昨日の朝日新聞朝刊「月刊バスケットボール企画」は、女子日本代表を率いる恩塚亨監督を取り上げていました。
「〝不機嫌な鬼コーチ〟気づいた失敗」と言う見出しが目に留まりました。
★恩塚監督の履歴
・大分県出身。高校時代は県大会決勝で敗戦。筑波大卒業までプレー。
・2006年、東京医療保険大に新設されたばかりの女子バスケットボールの監督に就任。
・2012年、全日本選手権(インカレ)へ初出場。2017年日本一。2019年3連覇。
・2017年から女子日本代表コーチ兼任。昨夏東京五輪銀メダル獲得に貢献。
・五輪の終了後、代表のヘッドコーチ(監督)に昇格。
★当時の指導
・大学卒業後に指導者としての道を歩み始めると、寝る間も惜しんでバスケットの戦術や練習法を学んだ。
・「勝ちたいなら厳しくても当たり前」、「一流の指導者は大体不機嫌だ」
・「泣きごとを言うなら練習しろ」
・「俺がこれだけ頑張ってるんだから、お前たちもやれよ」と選手を責める心もあった。
・戦術を徹底させようとすればするほど、選手のあらを指摘するスタイルになり、それが愛情だとさえ思っていた。
・戦略通りに動けない、集中力が散漫な選手がいると、イライラを隠すことなくぶつけた。
「何回言ったら分かるの?」「自分ができてないの、分かってるよね?」
そう吐き捨て、練習ではコートを往復する罰走を選手に何度も科した。
★転機
・インカレ3連覇達成で誇らしいはずの表彰式で顔を引きつらせている3年生が目についた。なぜ喜ばないのか? 理由を尋ねると、思いもしない答えが返ってきた。

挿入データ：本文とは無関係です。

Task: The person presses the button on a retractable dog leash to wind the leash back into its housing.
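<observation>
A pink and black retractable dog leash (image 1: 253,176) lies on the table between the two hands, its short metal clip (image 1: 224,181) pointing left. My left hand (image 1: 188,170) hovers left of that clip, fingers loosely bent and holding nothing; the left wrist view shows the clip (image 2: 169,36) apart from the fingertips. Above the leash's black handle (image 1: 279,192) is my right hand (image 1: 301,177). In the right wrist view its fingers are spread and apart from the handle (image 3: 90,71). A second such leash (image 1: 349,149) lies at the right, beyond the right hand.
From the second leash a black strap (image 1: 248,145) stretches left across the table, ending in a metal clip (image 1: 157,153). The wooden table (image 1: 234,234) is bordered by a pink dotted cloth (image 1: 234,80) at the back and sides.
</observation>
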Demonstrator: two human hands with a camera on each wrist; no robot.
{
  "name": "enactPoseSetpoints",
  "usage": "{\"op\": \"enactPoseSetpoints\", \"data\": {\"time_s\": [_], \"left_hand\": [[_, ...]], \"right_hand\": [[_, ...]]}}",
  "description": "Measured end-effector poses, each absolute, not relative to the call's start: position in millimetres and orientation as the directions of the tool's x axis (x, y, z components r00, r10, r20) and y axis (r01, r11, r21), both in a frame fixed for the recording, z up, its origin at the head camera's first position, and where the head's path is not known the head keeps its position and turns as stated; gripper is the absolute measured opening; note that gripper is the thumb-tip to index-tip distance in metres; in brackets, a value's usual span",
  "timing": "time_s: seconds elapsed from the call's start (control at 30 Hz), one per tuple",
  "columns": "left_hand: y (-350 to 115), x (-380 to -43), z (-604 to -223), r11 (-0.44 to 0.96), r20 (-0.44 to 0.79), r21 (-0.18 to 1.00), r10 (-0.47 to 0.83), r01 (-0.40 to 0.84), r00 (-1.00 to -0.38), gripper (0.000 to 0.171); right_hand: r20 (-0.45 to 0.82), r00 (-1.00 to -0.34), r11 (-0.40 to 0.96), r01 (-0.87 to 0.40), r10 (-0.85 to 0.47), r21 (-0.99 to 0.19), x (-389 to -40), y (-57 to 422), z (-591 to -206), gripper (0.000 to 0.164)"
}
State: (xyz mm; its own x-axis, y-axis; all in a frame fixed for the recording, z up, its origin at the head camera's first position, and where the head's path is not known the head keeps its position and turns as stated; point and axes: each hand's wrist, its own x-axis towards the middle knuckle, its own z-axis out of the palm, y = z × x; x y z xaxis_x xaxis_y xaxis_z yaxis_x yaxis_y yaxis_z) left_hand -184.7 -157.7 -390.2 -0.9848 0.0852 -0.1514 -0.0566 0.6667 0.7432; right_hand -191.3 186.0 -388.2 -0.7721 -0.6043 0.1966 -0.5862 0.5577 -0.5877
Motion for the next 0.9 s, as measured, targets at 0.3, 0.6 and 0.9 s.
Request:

「主力の先輩が卒業して、来季も勝てるのかという不安の方が大きすぎる」
選手たちは、勝利へのプレッシャーでがんじがらめになっていた。
・もやもやした気持ちを抱えている間に、新型コロナウイルスの感染が国内でも広がる。
・バスケット部の活動を止まり、読書に没頭。
心理学、経営学、哲学、脳科学、子育てに関するノウハウ本、800冊以上。
★気づいたこと
・人は萎縮すればするほど視野が狭くなり、動きも堅くなる。
・選手のパフォーマンスを落としているのは、不機嫌な自分の態度ではないか。
★指導法の大きな変化
・コートに怒号が響くことはなくなった。
・選手には笑顔を向ける。
・目標はタイトルや数字ではなく、「どんな自分になりたいか」に変わった。
・それまで失敗を恐れてパスばかりしていた選手が、2020年冬のインカレ決勝で26点。大会最優秀選手に選ばれるまで成長した。
★恩塚監督の「指導者」としての心構え
・選手を頑張らせるのではなく、頑張りたくなるような環境・心境に導いてあげるのが、指導者の仕事。
・僕の失敗が、同じように苦しむ多くの指導者の気づきにつながれば。
自分の教室に「頑張りたくなる環境・心境」があるか?ドキッとする指摘ですね。